» **Assignment**
Find the line that contains "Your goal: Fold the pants"; then retype it and each line after it, exactly, through the final line of the data below.

» **Material for the task**

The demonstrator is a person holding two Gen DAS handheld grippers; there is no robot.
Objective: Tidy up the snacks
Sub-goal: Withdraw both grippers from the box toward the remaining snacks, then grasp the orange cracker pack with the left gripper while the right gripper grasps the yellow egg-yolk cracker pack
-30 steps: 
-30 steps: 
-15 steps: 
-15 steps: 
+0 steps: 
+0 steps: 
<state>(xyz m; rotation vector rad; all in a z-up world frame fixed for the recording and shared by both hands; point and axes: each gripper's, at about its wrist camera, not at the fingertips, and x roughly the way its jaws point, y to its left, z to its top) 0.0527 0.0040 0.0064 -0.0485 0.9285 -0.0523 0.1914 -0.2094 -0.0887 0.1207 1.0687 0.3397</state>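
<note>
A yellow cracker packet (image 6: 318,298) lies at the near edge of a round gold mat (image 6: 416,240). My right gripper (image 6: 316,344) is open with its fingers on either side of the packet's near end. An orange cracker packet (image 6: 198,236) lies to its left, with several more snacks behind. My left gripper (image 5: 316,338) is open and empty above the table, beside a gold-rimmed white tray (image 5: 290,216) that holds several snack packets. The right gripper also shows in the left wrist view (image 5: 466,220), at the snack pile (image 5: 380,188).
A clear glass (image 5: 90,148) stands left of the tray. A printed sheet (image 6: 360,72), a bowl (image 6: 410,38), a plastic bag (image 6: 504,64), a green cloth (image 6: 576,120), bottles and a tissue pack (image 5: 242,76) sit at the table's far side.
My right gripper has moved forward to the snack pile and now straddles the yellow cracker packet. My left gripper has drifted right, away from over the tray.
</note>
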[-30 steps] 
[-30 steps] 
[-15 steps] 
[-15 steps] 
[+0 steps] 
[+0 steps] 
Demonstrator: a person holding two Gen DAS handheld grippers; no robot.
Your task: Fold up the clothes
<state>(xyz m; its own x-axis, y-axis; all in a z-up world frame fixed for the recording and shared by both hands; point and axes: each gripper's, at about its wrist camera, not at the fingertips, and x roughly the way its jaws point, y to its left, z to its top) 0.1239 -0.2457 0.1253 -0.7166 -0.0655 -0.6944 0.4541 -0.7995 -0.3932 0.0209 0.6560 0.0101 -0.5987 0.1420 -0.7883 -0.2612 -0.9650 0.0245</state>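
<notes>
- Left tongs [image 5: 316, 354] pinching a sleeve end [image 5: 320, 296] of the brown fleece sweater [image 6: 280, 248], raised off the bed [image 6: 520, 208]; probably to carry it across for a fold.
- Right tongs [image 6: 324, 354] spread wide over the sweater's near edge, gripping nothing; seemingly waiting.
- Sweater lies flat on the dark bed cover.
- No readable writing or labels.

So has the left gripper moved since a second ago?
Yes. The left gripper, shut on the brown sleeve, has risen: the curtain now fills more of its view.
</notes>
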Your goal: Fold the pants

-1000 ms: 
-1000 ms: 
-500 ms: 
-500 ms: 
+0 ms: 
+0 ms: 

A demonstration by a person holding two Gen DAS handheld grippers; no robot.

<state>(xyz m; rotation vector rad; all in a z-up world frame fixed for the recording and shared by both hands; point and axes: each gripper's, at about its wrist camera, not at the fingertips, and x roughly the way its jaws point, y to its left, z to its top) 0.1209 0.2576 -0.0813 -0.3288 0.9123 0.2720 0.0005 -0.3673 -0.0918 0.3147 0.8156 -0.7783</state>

» **Answer to this exercise**
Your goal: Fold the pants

-1000 ms: 
-1000 ms: 
-500 ms: 
-500 ms: 
+0 ms: 
+0 ms: 

A demonstration by a person holding two Gen DAS handheld grippers; no robot.

<state>(xyz m; rotation vector rad; all in a z-up world frame fixed for the recording and shared by both hands; point and axes: each gripper's, at about its wrist camera, not at the fingertips, and x roughly the way its jaws point, y to its left, z to its top) 0.1209 0.2576 -0.0813 -0.3288 0.9123 0.2720 0.0005 -0.3673 -0.0918 0.3147 0.8156 -0.7783</state>

The response is finished.